What you have to do: When you reach the line that contains "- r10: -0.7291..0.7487" in the data below, start reproducing lines exactly, and stop after the line that contains "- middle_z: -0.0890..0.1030".

::::

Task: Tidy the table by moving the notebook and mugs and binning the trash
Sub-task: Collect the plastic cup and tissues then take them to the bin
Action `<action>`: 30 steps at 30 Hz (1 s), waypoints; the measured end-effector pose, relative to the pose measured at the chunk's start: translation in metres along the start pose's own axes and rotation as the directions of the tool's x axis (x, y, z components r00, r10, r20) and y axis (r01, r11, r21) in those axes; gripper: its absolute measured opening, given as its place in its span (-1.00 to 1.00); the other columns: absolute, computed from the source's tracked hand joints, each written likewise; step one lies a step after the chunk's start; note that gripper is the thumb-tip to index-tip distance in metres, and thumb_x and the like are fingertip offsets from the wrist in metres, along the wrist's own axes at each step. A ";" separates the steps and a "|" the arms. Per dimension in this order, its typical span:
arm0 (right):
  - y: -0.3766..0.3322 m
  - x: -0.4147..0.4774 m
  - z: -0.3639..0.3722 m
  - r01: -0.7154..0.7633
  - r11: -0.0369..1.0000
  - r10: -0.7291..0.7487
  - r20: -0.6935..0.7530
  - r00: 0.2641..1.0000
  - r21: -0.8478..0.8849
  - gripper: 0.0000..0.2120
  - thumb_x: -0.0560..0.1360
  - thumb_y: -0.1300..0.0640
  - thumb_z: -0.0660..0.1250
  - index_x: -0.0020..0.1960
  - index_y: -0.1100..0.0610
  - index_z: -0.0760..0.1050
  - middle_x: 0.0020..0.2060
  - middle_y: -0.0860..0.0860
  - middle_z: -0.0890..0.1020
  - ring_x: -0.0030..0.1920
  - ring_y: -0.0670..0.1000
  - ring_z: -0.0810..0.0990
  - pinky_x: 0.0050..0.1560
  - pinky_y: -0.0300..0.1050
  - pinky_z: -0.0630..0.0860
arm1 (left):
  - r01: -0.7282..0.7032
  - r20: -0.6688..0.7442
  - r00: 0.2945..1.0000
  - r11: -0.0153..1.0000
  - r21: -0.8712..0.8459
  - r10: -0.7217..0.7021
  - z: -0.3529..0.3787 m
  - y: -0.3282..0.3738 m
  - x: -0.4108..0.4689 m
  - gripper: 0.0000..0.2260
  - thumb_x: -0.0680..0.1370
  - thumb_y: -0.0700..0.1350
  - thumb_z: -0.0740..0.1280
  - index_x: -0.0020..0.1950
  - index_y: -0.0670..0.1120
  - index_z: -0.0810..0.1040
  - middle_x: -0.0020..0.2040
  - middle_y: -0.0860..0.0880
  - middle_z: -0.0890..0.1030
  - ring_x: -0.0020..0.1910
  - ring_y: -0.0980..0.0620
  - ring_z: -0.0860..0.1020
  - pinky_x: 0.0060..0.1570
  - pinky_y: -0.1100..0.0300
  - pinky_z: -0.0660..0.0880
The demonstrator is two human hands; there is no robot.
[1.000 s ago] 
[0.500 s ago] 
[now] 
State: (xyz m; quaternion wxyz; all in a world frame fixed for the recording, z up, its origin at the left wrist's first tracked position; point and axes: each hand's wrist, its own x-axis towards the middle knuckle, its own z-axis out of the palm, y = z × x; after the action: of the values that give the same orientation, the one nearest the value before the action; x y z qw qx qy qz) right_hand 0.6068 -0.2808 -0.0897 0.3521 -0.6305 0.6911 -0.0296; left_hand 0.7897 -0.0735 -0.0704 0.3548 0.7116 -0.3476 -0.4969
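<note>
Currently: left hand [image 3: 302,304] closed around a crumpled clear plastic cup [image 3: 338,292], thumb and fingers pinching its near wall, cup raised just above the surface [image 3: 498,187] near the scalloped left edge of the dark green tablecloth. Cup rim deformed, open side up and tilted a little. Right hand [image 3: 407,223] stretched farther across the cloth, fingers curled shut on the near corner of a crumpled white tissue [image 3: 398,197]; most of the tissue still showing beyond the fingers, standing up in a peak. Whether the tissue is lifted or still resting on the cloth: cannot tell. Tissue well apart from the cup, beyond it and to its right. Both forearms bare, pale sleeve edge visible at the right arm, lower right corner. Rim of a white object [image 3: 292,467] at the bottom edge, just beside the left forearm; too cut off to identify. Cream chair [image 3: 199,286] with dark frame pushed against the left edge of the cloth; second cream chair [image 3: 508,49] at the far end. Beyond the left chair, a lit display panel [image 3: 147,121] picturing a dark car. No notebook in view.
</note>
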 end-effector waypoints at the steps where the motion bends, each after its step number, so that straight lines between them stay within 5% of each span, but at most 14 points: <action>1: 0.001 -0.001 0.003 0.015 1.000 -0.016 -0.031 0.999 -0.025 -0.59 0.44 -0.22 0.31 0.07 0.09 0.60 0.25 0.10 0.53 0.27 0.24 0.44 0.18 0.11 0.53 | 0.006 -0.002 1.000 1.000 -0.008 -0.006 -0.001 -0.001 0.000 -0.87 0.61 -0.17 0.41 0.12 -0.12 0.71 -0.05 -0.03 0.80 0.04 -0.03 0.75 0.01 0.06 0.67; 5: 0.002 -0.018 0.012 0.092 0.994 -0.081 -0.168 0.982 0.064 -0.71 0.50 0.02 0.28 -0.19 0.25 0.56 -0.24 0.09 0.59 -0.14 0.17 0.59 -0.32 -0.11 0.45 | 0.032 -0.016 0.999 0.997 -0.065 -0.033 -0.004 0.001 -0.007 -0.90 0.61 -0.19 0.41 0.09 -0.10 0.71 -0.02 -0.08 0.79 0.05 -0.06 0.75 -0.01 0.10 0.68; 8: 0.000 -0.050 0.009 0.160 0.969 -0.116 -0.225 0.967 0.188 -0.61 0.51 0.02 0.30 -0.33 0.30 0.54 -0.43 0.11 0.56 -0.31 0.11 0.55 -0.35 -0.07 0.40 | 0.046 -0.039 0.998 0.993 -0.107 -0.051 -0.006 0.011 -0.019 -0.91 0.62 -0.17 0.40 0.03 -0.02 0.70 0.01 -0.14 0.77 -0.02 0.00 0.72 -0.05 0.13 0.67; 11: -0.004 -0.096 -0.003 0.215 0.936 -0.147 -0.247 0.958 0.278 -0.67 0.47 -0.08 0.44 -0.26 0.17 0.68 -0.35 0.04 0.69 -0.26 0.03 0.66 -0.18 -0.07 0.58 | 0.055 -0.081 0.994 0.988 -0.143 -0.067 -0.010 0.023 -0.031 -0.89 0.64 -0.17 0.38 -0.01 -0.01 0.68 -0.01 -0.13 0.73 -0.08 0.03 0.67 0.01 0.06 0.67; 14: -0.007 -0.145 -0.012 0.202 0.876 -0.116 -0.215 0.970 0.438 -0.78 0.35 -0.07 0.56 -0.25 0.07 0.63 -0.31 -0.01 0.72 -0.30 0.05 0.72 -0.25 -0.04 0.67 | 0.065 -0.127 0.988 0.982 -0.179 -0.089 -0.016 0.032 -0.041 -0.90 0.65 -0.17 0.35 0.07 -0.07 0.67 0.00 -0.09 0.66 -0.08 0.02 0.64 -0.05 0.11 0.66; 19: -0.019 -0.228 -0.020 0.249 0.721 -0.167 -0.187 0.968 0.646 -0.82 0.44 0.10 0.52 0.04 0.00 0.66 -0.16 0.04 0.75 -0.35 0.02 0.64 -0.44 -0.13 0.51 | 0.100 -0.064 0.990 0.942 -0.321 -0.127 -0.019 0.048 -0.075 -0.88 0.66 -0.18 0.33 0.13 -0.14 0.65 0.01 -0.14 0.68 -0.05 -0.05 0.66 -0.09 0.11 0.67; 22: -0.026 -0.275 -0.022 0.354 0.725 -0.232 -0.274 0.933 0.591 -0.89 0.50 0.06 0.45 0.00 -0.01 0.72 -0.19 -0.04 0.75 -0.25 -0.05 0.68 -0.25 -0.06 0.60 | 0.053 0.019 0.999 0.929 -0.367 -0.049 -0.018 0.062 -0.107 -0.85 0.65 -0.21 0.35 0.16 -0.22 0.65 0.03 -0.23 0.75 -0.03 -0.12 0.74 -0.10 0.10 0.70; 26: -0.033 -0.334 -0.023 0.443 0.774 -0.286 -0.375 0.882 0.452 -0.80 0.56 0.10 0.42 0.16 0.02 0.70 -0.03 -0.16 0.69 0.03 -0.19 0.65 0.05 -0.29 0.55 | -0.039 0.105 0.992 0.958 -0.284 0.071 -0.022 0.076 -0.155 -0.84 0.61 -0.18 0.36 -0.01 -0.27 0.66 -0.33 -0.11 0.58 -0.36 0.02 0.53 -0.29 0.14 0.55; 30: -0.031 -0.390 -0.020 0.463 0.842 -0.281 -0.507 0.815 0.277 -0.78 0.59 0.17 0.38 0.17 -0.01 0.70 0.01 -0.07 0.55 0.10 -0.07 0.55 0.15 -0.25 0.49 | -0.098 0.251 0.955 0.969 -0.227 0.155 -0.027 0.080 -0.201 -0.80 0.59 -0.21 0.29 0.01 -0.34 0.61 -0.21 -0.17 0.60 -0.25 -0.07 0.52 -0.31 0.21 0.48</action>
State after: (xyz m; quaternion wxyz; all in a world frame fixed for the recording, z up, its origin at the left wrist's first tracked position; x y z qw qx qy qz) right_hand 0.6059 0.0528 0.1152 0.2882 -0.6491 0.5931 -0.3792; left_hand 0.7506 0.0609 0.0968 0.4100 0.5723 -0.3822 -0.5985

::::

Solution:
  - r10: -0.7291..0.7487
  - r20: -0.6935..0.7530
  - r00: 0.2641..1.0000
  - r21: -0.8478..0.8849
  - gripper: 0.0000..0.2120
  - thumb_x: -0.0560..0.1360
  - thumb_y: -0.1300..0.0640
  - thumb_z: -0.0660..0.1250
  - index_x: -0.0020..0.1960
  - index_y: -0.1100..0.0610
  - index_z: -0.0760..0.1050
  - middle_x: 0.0020..0.2060
  - middle_y: -0.0860..0.0860
  - middle_z: -0.0890..0.1020
  - ring_x: -0.0030..0.1920
  - ring_y: -0.0670..0.1000
  - ring_z: -0.0810..0.0990
  - pinky_x: 0.0050..0.1560
  - pinky_y: -0.0300..0.1050
  - pinky_z: -0.0630..0.0860
arm1 (left):
  - r01: -0.7282..0.7032
  - r20: -0.6688..0.7442
  - r00: 0.2945..1.0000
  - r11: -0.0153..1.0000
  - r21: -0.8712..0.8459
  - r10: -0.7217..0.7021
  - z: -0.3529..0.3787 m
  - y: -0.3282..0.3738 m
  - x: -0.4108..0.4689 m
  - gripper: 0.0000..0.2260
  - thumb_x: -0.0680..0.1370
  - thumb_y: -0.0700..0.1350
  - thumb_z: -0.0740..0.1280
  - index_x: -0.0020..0.1950
  - index_y: -0.0670..0.1120
  - index_z: -0.0810..0.1040
  - middle_x: -0.0020..0.2040
  - middle_y: -0.0860..0.0880
  - middle_z: -0.0890..0.1030

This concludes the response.